- [AIM OF THE EXERCISE] Retype the full listing without altering anything.

##### RECORDED INFORMATION #####

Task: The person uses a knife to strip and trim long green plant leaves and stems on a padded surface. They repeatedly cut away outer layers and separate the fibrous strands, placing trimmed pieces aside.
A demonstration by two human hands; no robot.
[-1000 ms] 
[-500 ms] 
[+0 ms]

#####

- [ANSWER FOR THIS EXERCISE]
Task: The person uses a knife to strip and trim long green plant leaves and stems on a padded surface. They repeatedly cut away outer layers and separate the fibrous strands, placing trimmed pieces aside.
A demonstration by two human hands; no robot.
[-1000 ms] 
[-500 ms] 
[+0 ms]

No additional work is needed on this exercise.